Minggu, 20 Oktober 2013

It Hurts But …

Notes : Heii, people! Long time no see! Duh, maafkan sikapku yang tidak konsisten dalam menghasilkan tulisan. *sujud mohon maaf*. Btw, tulisan ini terinspirasi dari novel Refrain dan Remember When karya Winna Efendi. The novel is definitely perfect ! Maka, jadilah tulisan ini sebagai bentuk kekagumanku kepada untaian kata ala Winna Efendi *walaupun kadar kesempurnaan tulisan ini masih jauh dari karya Winna Efendi*.. Pssst, tulisan ini dibuat BUKAN berdasarkan pengalaman pribadi penulis yah. *mengkonfirmasi sebelum ada yang bertanya. hehehe*



“You know you're in love when you can't fall asleep because reality is finally better than your dreams.” –Dr. Seuss
Siapa sih yang ga pernah falling in love with someone? Semua orang pasti pernah jatuh cinta. Entah itu dengan seseorang yang baru saja dikenal, teman yang tidak pernah kita duga sebelumnya, kakak kelas yang kita kagumi semenjak dulu, atau *ups!* sahabat yang selalu ada buat kita. Memang sih, jatuh cinta adalah perasaan yang sangat istimewa karena terjadi melalui mekanisme yang sulit dijelaskan secara logika. Namun, jangan salah, jatuh cinta juga bisa membuat perasaan kita terjun bebas layaknya roller coaster. Apalagi kalau kita jatuh cinta pada seseorang yang sudah menganggap kita sebagai sahabat atau (lebih parahnya lagi) kakak-adik-tak-sedarah. *ouch*

Tak heran, perasaan serba salah menghantui hari-hari kita. Perasaan kita pun terbang layaknya balon udara tak bertuan *hehehe. Agak lebay yah bahasanya*. Saat mentari masih malu-malu menampakkan sinarnya, senyum kita sanggup mengalahkan cerahnya mentari. Apalagi kalau bukan hanya karena ucapan “good morning” (plus emoticon smile) super standar yang diucapkan oleh sahabat yang kita taksir. Sementara  guru masih sibuk mengoceh tentang rumus trigonometri, otak kita sudah sibuk menyusun rencana akhir pekan bersama dia. Saat bel istirahat berbunyi, langkah kita langsung bergegas. Kemana lagi kalau bukan ke tempat favorit kita dan dia.

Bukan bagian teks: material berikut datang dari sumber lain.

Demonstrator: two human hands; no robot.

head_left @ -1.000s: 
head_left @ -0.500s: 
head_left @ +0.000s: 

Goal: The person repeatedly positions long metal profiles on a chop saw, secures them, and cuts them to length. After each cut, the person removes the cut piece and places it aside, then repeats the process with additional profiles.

Jangankan orang lain, kadang aja kita merasa heran. Kok bisa sih kita naksir dengan sahabat kita sendiri? Padahal, kita hafal betul semua sifat “malaikat” dan “iblis”nya. Namun, kalau dipikir-pikir, ga aneh juga sih kalau kita jatuh cinta sama sahabat yang satu ini. Bagaimana ga jatuh cinta kalau sahabat adalah orang yang rajin “absen” melalui ucapan good morning dan good night? Apalagi, karena sudah mengenal satu sama lain, kita bisa bebas menceritakan apa pun padanya, mulai dari hal yang super ga penting hingga hal-hal yang menguras pikiran kita. Belum lagi, sms darinya yang sanggup membuat kita tersipu-sipu malu. Pokoknya, dia selalu menciptakan hujan perhatian yang sukses menumbuhkan bibit-bibit cinta di hati kita *hehehe. Kalimatnya cieee bgt*.

Pertanyaannya sekarang, apakah sahabat juga merasakan perasaan yang sama dengan kita?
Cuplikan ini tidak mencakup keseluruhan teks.